I am excited to follow along!


----------



## Ware

ENC_Lawn said:


> @Ware All of this time to plan...what route of Bermuda Cultivar are you thinking?
> 
> I am excited to follow along!


Honestly, I still don't know yet. :?

We're on about 3.75 acres and all but about 20-30 feet around the house is still mostly undisturbed pasture bermuda. I've had a few people tell me the farmer sprigged it with Coastal Bermuda back in the day.

At this point in the season I'm leaning toward just repairing the area right around the house with 419 from a local sod farm and reassessing later.

Renovating the whole lawn all at once is out of the question, and if I do eventually put in something really nice, getting a complete kill of what I have growing now will be my first priority. I would be sick if I went through the trouble of bringing in a sexy cultivar and then it get contaminated with common bermuda.

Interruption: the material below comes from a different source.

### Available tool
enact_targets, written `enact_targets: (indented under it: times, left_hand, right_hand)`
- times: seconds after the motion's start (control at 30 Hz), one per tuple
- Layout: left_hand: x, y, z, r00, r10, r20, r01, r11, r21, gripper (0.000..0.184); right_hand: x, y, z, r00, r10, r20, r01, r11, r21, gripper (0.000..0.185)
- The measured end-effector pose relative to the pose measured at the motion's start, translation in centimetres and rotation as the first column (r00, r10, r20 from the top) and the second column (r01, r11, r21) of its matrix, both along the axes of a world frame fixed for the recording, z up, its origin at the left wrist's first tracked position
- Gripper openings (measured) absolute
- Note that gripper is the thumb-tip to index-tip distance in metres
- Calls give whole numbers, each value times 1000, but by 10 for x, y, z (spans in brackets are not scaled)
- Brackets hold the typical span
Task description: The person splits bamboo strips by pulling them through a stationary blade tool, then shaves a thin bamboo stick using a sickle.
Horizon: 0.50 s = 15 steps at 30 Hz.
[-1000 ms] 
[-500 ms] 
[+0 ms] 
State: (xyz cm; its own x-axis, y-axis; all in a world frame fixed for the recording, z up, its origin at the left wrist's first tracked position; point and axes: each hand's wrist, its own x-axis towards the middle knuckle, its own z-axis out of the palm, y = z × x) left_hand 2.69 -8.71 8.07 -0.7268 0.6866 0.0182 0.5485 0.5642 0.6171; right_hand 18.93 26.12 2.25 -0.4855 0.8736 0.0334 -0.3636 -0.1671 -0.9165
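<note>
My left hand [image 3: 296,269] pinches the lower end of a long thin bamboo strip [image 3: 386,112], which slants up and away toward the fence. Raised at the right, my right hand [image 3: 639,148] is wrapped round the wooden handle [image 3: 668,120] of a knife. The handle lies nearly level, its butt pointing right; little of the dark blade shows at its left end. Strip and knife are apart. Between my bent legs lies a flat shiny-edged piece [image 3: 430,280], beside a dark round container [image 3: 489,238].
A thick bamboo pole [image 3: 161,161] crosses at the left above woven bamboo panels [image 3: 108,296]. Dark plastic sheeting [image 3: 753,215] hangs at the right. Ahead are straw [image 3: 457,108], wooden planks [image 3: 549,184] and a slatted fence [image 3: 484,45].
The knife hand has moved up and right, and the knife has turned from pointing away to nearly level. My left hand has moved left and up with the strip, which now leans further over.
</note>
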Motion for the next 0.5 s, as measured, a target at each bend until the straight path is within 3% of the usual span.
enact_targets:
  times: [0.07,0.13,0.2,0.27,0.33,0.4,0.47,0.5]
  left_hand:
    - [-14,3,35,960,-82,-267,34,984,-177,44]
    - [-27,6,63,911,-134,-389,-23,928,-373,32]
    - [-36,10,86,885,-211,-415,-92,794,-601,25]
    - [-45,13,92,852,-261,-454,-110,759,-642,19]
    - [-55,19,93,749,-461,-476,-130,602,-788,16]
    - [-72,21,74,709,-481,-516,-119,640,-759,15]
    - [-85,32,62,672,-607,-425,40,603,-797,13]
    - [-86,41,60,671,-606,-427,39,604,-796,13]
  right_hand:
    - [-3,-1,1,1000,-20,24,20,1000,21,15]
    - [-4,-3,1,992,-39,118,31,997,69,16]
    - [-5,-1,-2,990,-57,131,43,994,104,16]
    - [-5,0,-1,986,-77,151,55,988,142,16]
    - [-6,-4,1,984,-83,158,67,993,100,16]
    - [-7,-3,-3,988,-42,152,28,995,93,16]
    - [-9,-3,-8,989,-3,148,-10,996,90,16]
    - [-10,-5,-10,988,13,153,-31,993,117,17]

Something else I've considered is just maintaining what I have and then starting some "test plots" in the back yard - maybe 1,000-2,000 ft2 each. It wouldn't look like a traditional lawn, but it would give me an opportunity to try some things I probably wouldn't ever do to whole place.

I'm still weighing my options, and the home build itself has been mentally taxing, so right now our focus is just getting it finished and moved in. After that I'll have more time to spend on the lawn. :thumbup:


----------



## jasonbraswell

Looking good! There is no such thing as too much garage.


----------



## Ware

We are doing the Penntek Chip System on our garage floors. We looked into a few different products offered by local contractors and liked this one the best.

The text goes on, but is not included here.